Lines below that include the word "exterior" should each be copied.

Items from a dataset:
——

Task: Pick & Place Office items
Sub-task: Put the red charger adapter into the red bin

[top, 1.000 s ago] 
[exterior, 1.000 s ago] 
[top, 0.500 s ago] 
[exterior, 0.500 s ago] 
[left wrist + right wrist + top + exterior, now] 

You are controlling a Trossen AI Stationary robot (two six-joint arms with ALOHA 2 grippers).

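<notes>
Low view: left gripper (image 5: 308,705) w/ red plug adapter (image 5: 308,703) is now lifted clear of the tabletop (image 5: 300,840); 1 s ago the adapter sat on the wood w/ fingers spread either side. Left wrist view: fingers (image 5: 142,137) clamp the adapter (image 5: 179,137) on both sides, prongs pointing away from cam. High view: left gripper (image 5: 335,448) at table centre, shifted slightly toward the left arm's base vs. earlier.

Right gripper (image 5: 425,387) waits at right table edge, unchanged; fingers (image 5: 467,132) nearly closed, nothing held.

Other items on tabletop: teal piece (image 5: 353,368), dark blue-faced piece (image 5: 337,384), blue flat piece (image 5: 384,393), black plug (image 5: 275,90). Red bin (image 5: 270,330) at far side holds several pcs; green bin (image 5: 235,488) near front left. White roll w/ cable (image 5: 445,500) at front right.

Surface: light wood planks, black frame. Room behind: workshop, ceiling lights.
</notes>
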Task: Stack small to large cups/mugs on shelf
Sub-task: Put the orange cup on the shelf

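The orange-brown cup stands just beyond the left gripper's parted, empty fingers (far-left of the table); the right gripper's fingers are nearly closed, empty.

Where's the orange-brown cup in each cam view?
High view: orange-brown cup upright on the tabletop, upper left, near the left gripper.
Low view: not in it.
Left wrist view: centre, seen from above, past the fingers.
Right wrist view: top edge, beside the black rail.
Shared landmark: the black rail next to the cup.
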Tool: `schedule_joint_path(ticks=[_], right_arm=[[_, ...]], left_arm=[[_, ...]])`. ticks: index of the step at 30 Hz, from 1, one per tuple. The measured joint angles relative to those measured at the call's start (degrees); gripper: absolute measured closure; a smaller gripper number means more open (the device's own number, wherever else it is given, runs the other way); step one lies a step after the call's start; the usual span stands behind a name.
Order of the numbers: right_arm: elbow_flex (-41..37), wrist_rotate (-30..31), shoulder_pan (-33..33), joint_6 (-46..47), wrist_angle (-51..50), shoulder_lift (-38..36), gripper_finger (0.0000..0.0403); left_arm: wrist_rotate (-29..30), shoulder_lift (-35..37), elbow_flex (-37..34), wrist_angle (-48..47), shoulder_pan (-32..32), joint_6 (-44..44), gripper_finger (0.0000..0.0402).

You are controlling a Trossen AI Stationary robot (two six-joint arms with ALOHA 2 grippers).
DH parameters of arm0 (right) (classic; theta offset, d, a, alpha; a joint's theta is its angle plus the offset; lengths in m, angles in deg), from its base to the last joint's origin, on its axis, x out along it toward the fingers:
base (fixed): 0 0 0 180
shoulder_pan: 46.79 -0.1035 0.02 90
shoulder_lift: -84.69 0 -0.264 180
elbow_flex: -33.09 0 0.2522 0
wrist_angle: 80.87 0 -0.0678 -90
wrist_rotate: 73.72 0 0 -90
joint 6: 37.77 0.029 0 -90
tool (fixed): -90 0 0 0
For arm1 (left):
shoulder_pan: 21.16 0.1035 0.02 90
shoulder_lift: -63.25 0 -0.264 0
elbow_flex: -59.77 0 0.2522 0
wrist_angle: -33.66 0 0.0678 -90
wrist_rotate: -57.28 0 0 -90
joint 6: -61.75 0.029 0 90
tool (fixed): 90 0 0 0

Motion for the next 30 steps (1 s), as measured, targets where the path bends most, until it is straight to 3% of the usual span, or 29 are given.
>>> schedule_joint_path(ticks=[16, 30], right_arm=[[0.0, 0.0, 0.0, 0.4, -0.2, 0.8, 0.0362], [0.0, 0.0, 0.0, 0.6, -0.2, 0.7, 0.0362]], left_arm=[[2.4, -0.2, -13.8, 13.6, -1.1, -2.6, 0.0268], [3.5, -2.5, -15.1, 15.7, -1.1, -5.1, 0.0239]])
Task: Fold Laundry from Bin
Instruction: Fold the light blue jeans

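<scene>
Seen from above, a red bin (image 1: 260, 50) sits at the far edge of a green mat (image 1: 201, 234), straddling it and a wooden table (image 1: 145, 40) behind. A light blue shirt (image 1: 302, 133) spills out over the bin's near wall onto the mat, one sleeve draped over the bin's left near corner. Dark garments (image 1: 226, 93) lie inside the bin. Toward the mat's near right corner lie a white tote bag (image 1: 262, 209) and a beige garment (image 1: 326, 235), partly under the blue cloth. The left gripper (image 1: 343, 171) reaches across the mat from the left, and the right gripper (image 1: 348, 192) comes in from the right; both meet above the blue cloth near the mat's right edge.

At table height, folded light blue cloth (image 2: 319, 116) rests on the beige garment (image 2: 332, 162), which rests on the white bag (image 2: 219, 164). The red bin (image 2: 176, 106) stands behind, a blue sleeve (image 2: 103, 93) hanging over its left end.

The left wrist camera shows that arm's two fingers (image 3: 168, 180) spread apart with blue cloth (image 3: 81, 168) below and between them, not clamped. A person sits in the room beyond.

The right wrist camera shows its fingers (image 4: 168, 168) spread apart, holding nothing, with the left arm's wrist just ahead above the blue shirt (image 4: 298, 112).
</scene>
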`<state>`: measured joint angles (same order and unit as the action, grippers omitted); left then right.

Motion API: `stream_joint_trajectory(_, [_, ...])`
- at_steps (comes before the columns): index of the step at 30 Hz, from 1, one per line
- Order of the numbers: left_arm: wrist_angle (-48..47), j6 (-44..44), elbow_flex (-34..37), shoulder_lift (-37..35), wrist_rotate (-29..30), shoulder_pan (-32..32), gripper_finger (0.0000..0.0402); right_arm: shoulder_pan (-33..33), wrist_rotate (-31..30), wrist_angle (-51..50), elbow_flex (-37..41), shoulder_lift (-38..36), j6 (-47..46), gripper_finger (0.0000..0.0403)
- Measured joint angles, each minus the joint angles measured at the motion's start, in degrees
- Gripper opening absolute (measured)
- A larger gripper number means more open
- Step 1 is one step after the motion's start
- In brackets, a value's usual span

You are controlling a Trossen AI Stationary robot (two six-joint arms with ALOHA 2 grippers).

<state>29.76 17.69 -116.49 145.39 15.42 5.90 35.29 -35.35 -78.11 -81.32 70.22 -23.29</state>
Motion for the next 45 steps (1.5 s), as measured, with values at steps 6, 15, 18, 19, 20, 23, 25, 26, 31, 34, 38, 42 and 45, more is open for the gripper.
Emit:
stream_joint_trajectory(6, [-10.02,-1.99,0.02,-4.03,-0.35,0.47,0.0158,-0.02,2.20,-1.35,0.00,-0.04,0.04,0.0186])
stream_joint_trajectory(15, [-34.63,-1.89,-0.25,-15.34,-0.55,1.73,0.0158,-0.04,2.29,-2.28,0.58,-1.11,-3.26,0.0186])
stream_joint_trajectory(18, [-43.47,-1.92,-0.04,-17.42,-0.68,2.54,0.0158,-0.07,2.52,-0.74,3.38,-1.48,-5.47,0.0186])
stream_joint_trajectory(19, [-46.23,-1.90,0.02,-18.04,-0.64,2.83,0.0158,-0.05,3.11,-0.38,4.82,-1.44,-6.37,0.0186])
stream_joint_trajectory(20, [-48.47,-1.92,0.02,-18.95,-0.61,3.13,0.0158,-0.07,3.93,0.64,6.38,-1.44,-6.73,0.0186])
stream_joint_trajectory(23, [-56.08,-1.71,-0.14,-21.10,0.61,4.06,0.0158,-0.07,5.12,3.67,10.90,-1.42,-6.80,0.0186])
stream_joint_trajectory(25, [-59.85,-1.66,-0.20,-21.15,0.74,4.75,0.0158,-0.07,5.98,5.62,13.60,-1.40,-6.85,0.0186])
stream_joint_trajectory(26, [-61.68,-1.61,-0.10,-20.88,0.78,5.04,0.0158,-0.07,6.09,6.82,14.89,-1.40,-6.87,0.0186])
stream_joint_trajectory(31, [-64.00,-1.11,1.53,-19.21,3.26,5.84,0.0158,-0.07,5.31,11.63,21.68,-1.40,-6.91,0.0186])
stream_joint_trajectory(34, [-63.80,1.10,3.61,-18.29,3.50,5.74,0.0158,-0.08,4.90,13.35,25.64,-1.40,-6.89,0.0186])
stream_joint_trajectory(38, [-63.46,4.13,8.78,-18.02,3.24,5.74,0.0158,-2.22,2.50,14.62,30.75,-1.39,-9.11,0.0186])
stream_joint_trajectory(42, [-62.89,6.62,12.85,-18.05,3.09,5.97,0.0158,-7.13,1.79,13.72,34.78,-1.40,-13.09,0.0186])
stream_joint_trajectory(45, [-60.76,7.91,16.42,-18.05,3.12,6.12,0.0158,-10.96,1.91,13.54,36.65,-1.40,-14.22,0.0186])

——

ANSWER SECTION:
[exterior, 1.000 s ago] 
[exterior, 0.500 s ago] 
[left wrist + right wrist + top + exterior, now] 

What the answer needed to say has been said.